Chaque chanson est un véritable délice, prenant un ton différent à chaque fois, d'ailleurs même la plante pousse la chansonnette, c'est dire. L'animation de la créature en latex est d'ailleurs une petite merveille, allant jusqu'à faire pousser des minis Audrey dans son pot, servant de petit chœur. Le casting réserve de belles surprises comme des apparitions de James Belushi, de John Candy ou de Bill Murray, des habitués des comédies américaines post 80's-90's. Outre justement une B.O formidable, on signalera la présence de Steve Martin qui est, avec la plante bien sur, le clou du film : il joue ici un dentiste sadique incroyablement violent, réservant des numéros de cabotinages et de délires inoubliables. Il faut absolument voir son numéro musical où il déverse tout son sadisme sur ses patients, plus loin il devra être confronté à un patient masochiste (Jack Nicholson dans la version de Corman), formant ainsi le couple sado/maso, hilarant !

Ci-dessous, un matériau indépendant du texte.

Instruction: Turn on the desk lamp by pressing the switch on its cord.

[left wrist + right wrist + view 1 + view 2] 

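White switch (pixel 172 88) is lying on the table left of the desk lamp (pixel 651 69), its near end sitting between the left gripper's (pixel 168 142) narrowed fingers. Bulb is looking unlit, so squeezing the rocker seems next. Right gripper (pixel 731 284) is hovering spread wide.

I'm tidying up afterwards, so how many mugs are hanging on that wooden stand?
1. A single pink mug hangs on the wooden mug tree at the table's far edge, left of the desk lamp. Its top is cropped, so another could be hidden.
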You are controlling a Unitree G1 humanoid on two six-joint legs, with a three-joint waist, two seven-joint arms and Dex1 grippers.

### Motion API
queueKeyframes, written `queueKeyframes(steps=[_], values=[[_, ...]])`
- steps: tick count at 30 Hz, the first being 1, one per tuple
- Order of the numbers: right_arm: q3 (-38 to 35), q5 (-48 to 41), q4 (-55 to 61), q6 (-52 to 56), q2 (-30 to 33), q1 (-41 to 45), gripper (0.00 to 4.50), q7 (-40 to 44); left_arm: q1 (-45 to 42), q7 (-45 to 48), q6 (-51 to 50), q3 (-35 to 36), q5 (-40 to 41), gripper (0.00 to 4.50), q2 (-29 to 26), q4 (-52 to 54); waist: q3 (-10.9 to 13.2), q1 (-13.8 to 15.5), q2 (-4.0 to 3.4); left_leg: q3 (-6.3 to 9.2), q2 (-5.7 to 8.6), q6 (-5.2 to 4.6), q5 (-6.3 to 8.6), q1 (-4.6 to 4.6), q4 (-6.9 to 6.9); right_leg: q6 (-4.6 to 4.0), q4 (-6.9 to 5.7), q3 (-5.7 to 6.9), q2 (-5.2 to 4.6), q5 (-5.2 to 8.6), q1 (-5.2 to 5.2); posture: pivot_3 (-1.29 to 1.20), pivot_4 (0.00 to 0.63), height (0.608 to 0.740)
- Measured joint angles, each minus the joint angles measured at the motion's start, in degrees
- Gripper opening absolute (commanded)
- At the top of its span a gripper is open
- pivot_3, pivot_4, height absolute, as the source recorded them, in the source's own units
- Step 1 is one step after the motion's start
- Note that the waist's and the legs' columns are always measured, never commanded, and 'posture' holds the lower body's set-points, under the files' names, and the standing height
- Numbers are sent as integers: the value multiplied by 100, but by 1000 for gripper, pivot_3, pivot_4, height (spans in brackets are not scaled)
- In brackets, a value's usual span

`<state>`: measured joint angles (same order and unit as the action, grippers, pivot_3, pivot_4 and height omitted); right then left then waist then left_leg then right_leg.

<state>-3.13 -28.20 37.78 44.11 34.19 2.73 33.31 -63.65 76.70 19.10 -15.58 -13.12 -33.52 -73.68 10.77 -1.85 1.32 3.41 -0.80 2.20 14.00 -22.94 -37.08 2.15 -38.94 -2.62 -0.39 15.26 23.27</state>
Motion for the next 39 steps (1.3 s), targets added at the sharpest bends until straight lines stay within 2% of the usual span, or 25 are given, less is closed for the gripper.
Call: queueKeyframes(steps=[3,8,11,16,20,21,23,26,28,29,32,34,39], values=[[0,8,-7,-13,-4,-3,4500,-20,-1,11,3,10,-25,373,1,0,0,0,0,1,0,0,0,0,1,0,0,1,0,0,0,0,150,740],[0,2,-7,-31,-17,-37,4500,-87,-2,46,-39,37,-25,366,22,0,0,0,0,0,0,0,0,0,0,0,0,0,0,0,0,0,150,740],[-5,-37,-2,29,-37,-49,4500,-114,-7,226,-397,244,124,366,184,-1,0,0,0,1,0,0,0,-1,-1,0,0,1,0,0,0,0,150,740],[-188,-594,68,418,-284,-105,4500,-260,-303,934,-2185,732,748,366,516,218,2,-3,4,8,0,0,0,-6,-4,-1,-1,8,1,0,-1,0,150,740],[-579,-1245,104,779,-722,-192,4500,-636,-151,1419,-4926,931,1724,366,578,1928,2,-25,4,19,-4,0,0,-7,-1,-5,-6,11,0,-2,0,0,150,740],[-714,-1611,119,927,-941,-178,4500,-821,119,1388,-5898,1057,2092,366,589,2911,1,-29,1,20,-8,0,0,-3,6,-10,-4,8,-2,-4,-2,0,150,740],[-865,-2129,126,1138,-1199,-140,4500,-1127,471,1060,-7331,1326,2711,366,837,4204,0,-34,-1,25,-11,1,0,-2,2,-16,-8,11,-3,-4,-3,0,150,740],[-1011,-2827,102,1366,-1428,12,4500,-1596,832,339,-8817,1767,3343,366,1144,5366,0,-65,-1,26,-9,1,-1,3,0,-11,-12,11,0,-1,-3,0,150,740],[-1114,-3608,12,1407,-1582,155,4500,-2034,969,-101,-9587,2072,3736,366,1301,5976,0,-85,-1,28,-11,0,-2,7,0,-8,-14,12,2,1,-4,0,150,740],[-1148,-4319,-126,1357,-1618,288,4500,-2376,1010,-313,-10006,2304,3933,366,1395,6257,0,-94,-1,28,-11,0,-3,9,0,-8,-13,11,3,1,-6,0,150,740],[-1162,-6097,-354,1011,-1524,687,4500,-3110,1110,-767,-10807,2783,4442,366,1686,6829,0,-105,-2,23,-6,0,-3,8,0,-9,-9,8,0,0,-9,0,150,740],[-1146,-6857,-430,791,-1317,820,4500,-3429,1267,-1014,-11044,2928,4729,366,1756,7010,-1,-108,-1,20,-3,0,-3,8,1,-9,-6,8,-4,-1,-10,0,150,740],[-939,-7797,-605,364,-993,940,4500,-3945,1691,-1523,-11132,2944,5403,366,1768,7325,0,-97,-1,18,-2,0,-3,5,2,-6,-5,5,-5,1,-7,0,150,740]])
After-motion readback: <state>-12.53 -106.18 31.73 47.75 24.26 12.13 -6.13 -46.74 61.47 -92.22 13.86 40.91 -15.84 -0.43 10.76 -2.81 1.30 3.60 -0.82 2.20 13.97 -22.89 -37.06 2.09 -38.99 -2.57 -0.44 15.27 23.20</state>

Esthétiquement aussi le film est plutôt intéressant, jouant sur des décors réussis et des détails souvent drôles (la maison onirique et horriblement parfaite de Audrey, la salle d'attente de la station radio…). Rick Moranis est parfait en petit employé timide mais aussi Ellen Greene, en fleuriste ne rêvant que d'une vie mièvre post 50's qui ferait même peur à Walt Disney. D'ailleurs Frank Oz évite le conventionnel et même si sa fin semble un peu trop optimiste, il sauve l'ensemble avec un plan final inattendu et irrésistible mais chut ! Petite perle déjantée, au second degré assumé et aux personnages attachants, "La petite boutique des horreurs" est vraiment à (re)découvrir.